### Work instructions
Below are the records; count the lines in which "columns" occurs and report only that number.

### Data listing
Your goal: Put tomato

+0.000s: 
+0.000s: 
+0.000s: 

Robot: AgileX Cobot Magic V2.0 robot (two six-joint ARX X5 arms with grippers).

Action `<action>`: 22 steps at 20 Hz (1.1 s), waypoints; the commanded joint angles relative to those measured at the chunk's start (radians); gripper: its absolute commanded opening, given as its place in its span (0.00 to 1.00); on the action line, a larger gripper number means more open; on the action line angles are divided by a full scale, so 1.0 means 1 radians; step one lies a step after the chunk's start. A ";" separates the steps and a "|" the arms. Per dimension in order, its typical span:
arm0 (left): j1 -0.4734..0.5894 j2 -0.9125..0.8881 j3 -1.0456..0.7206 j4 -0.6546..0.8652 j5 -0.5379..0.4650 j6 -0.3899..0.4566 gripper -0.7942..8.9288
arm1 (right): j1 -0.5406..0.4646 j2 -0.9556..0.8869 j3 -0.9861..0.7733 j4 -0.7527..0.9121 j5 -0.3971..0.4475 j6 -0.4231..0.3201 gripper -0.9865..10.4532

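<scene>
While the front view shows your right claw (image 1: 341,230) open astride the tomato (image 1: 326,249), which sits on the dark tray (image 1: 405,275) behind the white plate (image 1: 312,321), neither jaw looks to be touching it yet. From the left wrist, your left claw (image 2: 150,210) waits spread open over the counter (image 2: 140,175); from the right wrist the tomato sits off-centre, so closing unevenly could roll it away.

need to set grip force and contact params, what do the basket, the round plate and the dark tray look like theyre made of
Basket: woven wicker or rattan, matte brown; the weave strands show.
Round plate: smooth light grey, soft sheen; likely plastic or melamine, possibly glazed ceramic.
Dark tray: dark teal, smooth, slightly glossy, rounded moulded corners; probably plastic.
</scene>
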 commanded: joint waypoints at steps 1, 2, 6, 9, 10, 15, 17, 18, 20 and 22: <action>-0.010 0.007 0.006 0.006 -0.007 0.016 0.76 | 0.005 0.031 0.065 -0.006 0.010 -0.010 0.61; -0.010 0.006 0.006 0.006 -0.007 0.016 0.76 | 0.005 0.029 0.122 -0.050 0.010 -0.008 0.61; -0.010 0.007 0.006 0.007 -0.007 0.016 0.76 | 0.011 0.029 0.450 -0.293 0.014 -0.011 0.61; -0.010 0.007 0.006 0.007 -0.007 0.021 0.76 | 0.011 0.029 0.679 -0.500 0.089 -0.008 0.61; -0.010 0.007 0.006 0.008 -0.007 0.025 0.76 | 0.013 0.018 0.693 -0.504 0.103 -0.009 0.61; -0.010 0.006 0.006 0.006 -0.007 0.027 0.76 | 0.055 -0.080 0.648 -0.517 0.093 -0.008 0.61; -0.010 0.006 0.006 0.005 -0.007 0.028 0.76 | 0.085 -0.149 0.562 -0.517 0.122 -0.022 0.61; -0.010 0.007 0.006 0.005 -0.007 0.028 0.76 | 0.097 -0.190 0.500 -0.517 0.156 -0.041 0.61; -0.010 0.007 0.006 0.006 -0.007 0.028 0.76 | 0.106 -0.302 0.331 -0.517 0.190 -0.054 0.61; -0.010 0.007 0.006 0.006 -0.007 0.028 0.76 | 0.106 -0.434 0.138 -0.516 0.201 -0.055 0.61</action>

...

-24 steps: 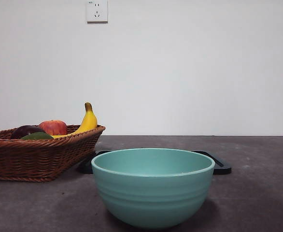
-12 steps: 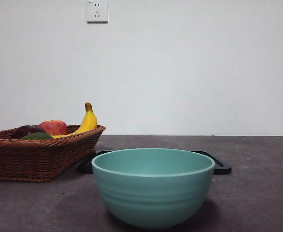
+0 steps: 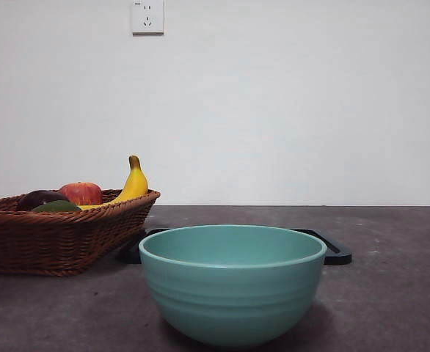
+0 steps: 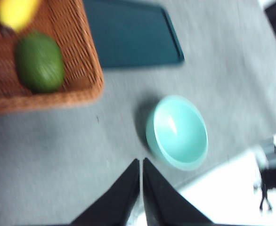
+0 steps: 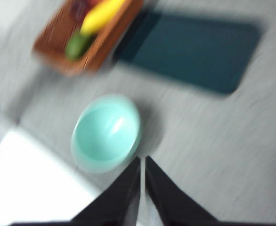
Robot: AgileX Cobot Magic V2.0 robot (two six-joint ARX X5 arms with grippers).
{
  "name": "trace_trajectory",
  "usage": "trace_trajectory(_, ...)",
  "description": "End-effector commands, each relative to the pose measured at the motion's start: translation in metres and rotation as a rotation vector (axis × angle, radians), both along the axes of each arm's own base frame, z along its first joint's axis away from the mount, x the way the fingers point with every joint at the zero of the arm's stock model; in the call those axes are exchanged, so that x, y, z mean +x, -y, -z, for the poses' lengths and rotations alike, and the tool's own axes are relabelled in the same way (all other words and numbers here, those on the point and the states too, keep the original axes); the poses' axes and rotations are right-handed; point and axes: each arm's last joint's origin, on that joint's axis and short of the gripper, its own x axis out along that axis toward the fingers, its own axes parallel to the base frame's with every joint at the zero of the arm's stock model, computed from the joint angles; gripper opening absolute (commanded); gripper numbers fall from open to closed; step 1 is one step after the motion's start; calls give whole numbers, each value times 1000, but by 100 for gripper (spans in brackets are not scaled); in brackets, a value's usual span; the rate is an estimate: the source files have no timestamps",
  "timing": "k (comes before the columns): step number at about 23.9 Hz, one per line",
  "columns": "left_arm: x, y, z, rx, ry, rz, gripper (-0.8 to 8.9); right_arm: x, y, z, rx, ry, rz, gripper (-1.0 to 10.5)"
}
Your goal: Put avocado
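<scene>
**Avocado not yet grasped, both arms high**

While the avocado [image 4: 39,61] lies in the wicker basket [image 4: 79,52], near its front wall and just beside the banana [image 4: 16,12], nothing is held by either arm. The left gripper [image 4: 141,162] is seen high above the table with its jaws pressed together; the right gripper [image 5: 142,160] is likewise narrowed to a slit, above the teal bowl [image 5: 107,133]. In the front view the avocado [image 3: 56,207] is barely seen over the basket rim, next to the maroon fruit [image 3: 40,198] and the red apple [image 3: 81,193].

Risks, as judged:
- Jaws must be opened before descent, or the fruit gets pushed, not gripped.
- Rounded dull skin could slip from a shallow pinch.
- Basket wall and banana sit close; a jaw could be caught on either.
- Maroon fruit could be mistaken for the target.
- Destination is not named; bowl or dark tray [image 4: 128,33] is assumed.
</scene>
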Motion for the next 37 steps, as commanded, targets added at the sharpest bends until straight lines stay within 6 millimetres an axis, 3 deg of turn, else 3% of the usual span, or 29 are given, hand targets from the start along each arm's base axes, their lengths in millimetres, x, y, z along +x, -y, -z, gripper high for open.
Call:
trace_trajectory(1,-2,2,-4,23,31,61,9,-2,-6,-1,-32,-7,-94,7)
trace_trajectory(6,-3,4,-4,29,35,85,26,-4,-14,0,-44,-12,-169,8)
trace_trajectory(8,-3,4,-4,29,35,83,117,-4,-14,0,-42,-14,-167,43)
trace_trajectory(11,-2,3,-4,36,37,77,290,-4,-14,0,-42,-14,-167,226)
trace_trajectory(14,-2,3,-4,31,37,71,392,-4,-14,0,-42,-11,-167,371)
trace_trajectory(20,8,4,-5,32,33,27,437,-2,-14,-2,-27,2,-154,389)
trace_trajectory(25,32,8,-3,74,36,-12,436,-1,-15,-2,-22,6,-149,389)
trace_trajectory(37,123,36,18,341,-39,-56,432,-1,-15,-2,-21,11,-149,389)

### Solution to the exercise
2